After the first edition of the sonnets, Drayton’s next publication was Endimion and Phœbe, entered at Stationers’ Hall in April, 1595, and, presumably, published in the same year. This is one of the most beautiful and interesting of Drayton’s poems. In it the sweetness and simplicity of pastoral are exalted by the touch of the heroic; and the occasional display of philosophy and quaint learning, astronomical, medical and what not, though it sometimes brings the poetry perilously near to doggerel, is not without its historical interest or its charm. At the close of the poem, Drayton commends it, humbly, to three other poets, Spenser (Collin), Daniel (Musaeus) and Lodge (Goldey). The influence of the first two is plain in the poem, but a stronger influence still is that of Marlowe, whose Hero and Leander (published in 1598) Drayton must have seen in manuscript. Endimion and Phœbe has not the passion of Marlowe’s work; or of Venus and Adonis, which, no doubt, Drayton had also seen. His are cool, moonlight loves; but the exquisite delicacy of rather fantastic ornament, combined with a freshness of atmosphere in the narrative and descriptive passages, shows a lighter touch and a suppler mind than anything the poet had yet produced. The poem recalls irresistibly some Italian painting of the renascence, where nymphs and satyrs occupy a quiet, spacious and purely decorative world. Endimion and Phœbe has its claims, moreover, on the side of poetical craftsmanship. However he may stumble in his “learned nines and threes” (as Lodge called his description of the celestial orders), in his narrative, Drayton’s movement is swift and graceful. The poem is written in rimed decasyllabic couplets, which, at their best, are not echoes of Marlowe, Spenser or Daniel, but Drayton’s own, with a distinctive cadence, and not a little of that ease which he was by time and labour to acquire.

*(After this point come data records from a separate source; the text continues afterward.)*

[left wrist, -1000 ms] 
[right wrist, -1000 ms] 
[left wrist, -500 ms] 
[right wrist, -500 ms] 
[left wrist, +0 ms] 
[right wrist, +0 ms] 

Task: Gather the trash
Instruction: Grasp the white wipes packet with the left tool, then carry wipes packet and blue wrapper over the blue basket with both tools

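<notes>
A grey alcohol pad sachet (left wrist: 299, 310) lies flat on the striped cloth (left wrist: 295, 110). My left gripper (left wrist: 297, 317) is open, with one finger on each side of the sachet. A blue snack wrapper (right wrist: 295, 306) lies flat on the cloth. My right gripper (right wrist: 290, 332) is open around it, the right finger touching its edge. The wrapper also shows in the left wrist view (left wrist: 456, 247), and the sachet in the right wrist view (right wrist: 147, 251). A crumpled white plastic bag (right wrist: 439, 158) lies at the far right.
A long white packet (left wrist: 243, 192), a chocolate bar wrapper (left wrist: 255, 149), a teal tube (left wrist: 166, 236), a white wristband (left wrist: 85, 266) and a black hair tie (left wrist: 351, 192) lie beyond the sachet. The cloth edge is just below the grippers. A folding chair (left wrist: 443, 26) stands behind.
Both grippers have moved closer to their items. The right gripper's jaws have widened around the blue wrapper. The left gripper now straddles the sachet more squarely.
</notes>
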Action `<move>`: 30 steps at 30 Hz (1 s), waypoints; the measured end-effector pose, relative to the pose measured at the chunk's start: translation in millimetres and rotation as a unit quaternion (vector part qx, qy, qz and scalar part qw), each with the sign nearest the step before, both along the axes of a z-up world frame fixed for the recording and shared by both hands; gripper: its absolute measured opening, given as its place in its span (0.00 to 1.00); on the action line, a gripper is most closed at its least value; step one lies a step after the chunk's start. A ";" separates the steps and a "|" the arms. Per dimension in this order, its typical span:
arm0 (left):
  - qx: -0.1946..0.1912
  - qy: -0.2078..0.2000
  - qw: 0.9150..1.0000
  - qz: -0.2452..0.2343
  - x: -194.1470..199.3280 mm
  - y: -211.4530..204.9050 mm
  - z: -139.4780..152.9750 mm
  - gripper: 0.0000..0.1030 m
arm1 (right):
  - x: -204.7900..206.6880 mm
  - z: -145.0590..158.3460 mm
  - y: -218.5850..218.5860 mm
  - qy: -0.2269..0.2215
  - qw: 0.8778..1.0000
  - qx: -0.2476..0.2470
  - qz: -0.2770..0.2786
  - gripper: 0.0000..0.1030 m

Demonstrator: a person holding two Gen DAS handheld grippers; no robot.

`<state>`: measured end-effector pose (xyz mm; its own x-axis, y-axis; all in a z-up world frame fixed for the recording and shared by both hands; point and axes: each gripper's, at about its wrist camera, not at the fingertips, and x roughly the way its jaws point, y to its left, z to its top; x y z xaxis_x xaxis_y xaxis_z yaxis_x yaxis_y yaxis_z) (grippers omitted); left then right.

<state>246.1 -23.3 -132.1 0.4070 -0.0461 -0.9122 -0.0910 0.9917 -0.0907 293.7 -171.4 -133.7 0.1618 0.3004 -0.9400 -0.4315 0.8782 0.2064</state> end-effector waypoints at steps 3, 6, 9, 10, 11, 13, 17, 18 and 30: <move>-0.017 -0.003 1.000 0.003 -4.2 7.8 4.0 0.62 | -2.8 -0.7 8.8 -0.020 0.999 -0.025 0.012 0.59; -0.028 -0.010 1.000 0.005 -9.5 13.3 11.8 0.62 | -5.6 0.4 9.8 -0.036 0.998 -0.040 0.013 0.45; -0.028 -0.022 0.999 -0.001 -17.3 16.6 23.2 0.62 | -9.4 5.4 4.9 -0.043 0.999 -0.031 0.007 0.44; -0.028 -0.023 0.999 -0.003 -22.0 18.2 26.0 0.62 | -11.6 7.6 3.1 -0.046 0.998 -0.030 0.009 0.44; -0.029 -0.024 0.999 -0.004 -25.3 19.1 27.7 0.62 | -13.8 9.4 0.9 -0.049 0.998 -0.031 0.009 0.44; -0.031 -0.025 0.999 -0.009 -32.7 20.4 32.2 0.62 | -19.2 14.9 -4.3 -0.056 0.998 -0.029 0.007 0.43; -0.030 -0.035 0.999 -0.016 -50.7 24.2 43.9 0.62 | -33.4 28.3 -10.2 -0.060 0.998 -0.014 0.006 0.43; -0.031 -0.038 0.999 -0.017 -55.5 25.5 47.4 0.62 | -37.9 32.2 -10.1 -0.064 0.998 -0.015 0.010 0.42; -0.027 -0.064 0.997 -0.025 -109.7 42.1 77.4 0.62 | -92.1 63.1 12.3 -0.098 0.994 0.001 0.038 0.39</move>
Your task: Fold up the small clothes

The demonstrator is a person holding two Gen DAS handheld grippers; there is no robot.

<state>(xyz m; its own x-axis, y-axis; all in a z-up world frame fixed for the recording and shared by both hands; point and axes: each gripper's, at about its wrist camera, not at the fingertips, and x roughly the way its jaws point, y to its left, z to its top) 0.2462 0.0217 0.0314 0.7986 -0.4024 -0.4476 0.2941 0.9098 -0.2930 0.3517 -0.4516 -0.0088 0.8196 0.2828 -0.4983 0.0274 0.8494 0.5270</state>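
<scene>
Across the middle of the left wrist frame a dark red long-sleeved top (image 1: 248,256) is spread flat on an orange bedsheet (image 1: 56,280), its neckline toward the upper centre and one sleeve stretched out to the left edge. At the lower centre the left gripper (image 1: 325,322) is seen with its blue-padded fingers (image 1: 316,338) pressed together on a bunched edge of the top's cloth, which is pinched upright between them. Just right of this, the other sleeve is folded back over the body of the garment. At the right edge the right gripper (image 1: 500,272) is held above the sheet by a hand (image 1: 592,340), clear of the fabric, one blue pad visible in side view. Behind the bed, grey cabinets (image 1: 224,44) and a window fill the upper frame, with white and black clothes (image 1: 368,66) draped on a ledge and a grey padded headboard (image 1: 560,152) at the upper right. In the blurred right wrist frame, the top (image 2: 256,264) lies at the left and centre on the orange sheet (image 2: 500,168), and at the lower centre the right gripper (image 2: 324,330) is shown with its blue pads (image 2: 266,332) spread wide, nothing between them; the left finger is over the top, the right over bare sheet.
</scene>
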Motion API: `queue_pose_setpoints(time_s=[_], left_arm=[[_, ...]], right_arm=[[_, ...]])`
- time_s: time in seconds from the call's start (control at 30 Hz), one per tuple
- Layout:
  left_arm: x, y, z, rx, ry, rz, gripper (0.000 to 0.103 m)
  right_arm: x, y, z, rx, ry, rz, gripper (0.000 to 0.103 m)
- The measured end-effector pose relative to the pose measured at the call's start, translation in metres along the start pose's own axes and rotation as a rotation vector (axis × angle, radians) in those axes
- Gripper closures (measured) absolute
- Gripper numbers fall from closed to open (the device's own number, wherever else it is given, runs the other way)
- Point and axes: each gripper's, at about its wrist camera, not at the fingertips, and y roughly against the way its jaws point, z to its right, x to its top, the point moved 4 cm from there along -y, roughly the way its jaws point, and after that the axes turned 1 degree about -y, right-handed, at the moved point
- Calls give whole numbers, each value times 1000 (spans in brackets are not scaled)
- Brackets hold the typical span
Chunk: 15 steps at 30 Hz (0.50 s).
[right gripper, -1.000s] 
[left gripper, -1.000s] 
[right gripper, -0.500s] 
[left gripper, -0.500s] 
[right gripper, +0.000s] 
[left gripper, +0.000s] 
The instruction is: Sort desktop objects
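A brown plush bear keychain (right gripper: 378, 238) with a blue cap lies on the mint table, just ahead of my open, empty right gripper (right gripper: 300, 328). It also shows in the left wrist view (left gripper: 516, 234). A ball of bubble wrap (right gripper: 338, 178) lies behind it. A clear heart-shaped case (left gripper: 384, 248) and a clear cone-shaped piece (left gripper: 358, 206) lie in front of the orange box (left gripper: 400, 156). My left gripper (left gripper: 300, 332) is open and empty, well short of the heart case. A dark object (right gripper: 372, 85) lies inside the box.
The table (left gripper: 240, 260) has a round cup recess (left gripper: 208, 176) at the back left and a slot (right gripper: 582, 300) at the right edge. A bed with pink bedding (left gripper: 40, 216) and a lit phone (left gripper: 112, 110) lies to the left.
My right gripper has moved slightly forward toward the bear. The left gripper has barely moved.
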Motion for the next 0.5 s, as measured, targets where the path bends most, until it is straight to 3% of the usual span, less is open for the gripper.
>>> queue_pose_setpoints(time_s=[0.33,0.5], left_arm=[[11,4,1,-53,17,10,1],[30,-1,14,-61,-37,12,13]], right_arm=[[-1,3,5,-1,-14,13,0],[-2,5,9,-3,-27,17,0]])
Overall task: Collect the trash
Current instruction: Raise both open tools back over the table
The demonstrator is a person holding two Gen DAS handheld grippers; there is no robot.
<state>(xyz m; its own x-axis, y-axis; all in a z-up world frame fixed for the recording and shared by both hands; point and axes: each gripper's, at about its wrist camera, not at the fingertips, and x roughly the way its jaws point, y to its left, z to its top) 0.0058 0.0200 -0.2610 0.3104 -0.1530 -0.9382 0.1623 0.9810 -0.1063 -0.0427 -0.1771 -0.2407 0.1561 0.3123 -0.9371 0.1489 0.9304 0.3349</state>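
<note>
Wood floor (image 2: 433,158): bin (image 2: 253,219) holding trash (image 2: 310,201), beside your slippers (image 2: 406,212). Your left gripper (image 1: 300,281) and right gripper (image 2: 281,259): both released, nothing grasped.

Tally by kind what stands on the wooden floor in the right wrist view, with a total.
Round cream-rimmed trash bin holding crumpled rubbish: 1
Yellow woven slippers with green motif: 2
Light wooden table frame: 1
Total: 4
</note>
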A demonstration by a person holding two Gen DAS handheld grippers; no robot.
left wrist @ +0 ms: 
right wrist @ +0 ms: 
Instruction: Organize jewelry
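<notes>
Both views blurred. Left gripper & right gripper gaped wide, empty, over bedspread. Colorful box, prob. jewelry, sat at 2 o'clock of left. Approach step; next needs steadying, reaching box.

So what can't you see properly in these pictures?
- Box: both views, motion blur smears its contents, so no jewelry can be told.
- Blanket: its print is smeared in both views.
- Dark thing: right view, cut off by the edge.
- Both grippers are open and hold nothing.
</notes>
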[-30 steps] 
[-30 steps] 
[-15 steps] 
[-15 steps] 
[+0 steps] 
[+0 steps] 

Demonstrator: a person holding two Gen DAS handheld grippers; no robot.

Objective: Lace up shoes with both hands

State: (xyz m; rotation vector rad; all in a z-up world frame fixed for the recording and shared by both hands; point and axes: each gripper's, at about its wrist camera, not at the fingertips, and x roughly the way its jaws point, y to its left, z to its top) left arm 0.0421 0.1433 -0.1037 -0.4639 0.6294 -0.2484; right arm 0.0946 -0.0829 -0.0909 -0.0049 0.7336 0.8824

The couplets avoid both the wearisome, epigrammatic certainty of pause which this form acquired in the eighteenth century, and the straggling looseness with which it has been used since. Without jerkiness or shapelessness, they flow as brightly and smoothly along as any of the streams of Latmus.

For some reason, Drayton never reissued Endimion and Phœbe. Years later, he returned to the idea, and incorporated parts of his beautiful early poem in an uninteresting work, The Man in the Moone, 1606, which has a body of crabbed learning with a head and tail of satire.